**The problem**.
In the records below, find the line containing "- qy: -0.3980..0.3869" and the line containing "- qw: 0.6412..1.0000"; please repeat exactly the lines from one to the other, both included, and nothing more.

#### Information

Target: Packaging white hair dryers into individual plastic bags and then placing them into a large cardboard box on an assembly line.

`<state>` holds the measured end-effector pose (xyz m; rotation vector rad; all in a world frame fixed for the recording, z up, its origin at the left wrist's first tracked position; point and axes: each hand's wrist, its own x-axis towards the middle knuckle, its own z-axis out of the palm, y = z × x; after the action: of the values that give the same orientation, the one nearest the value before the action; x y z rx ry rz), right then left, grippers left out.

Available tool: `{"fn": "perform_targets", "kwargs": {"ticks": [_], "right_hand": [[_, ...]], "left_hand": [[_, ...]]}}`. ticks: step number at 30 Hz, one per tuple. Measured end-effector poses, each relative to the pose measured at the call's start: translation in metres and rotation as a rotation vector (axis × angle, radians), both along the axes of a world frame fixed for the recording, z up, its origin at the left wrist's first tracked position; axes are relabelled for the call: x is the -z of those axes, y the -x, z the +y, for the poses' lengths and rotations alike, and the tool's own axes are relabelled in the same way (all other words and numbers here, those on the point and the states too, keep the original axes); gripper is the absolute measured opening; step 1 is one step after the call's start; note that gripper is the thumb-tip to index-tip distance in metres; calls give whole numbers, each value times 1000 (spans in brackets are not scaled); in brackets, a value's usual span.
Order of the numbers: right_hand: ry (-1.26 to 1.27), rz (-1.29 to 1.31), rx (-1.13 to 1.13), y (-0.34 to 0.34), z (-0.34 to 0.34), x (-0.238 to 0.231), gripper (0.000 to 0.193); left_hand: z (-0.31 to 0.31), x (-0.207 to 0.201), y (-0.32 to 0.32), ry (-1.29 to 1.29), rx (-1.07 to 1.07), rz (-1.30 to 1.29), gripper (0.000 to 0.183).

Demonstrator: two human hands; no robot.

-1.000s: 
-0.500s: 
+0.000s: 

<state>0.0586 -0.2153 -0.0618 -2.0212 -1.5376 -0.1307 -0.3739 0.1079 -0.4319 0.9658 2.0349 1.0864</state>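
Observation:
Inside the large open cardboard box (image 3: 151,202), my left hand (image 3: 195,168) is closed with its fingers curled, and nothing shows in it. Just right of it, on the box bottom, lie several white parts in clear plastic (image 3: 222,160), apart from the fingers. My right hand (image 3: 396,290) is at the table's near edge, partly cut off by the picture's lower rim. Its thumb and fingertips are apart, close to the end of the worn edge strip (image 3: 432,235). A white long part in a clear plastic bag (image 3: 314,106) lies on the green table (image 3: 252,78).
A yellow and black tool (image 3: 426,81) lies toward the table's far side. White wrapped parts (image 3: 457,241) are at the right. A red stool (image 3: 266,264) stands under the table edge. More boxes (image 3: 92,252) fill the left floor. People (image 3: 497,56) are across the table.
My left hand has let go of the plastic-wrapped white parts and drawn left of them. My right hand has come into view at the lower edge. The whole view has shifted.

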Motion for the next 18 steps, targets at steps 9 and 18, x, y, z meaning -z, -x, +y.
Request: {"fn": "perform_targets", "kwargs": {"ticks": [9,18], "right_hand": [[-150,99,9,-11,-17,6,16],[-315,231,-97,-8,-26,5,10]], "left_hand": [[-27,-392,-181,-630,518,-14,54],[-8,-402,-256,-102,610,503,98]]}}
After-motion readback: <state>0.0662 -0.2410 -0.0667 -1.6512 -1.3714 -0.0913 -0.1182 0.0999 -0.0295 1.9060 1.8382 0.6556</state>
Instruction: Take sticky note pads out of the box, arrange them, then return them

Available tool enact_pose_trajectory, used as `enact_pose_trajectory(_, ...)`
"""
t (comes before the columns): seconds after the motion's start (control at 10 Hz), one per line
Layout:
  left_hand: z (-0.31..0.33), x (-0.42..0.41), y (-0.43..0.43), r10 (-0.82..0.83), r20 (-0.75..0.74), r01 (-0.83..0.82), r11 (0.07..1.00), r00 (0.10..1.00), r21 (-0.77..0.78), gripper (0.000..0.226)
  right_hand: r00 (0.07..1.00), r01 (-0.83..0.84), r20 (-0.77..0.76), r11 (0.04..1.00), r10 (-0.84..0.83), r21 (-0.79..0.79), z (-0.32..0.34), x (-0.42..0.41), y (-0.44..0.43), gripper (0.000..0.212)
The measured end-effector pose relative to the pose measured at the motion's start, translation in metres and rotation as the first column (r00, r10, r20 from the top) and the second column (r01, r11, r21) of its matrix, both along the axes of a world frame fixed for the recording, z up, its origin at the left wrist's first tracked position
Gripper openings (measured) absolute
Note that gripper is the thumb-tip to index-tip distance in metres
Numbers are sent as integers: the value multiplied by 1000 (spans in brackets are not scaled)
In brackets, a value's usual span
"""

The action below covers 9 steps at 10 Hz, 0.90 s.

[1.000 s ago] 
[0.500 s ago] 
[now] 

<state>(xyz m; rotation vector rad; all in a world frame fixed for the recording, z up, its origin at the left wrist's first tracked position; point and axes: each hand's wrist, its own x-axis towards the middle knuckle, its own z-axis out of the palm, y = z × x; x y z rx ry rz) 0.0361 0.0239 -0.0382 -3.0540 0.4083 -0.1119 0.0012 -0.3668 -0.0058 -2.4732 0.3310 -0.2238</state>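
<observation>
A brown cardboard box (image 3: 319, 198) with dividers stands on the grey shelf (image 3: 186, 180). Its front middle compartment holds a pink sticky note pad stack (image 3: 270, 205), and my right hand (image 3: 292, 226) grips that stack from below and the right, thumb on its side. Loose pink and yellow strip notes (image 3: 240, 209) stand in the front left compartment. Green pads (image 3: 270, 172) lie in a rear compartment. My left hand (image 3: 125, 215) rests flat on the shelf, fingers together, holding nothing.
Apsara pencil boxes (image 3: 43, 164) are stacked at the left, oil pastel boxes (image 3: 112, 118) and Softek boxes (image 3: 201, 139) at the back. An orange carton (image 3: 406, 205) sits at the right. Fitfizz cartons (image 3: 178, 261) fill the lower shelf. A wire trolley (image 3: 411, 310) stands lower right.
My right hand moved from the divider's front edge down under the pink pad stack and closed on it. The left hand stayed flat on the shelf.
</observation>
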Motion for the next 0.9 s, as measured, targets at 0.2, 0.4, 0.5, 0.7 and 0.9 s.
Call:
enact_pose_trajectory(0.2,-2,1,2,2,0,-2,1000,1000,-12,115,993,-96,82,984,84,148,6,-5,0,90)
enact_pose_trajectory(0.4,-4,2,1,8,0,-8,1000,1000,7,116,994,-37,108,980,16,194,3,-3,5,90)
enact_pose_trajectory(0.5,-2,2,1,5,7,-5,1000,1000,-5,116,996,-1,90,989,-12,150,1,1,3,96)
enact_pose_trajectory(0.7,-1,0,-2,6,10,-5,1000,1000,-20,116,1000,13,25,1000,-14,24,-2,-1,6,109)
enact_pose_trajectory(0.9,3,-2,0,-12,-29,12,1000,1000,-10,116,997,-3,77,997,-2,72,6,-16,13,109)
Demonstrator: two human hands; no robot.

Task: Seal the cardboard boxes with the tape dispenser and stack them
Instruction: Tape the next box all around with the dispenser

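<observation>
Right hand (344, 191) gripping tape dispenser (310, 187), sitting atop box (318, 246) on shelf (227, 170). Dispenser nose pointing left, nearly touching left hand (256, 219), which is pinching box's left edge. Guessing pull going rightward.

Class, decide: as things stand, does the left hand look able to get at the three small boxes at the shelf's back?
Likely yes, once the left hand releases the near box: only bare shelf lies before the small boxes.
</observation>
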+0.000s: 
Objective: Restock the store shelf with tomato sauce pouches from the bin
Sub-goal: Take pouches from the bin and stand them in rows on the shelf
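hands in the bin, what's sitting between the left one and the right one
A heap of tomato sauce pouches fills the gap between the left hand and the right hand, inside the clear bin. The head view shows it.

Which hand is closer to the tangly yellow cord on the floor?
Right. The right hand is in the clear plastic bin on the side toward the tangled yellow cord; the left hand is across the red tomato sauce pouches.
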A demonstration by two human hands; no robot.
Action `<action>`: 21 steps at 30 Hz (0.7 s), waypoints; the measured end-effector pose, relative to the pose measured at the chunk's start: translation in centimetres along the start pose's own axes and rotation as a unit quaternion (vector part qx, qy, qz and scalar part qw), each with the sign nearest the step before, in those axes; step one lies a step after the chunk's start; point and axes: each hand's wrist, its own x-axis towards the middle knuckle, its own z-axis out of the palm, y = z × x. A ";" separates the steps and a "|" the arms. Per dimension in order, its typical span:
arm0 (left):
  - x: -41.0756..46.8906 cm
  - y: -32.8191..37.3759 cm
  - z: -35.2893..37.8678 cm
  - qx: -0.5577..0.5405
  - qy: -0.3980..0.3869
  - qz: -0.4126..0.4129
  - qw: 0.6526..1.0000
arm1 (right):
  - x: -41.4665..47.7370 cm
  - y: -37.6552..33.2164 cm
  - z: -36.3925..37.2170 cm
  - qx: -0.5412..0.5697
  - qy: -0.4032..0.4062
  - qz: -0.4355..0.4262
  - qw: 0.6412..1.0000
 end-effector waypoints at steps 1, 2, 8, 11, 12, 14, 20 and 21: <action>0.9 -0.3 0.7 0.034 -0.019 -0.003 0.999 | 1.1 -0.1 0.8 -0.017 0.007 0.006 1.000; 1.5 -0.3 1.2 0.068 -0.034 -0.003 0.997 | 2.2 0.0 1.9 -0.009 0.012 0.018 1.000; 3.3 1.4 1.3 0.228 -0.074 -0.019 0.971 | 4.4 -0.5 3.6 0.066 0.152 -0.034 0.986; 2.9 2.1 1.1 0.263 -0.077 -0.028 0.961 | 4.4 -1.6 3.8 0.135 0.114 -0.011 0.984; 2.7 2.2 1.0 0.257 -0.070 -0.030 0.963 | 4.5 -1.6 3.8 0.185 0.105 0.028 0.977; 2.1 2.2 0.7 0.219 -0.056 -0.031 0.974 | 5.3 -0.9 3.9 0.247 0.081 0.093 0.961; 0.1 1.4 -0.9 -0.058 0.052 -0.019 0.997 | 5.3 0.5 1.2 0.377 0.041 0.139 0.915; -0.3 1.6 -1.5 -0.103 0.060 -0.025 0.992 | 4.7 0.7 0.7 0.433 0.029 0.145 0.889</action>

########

**Exercise response**.
  - qy: -0.3980..0.3869
  - qz: -0.4126..0.4129
  - qw: 0.6526..1.0000
arm1 (right):
  - x: -41.4665..47.7370 cm
  - y: -37.6552..33.2164 cm
  - z: -36.3925..37.2170 cm
  - qx: -0.5412..0.5697
  - qy: -0.4032..0.4062
  - qz: -0.4355..0.4262
  - qw: 0.6412..1.0000

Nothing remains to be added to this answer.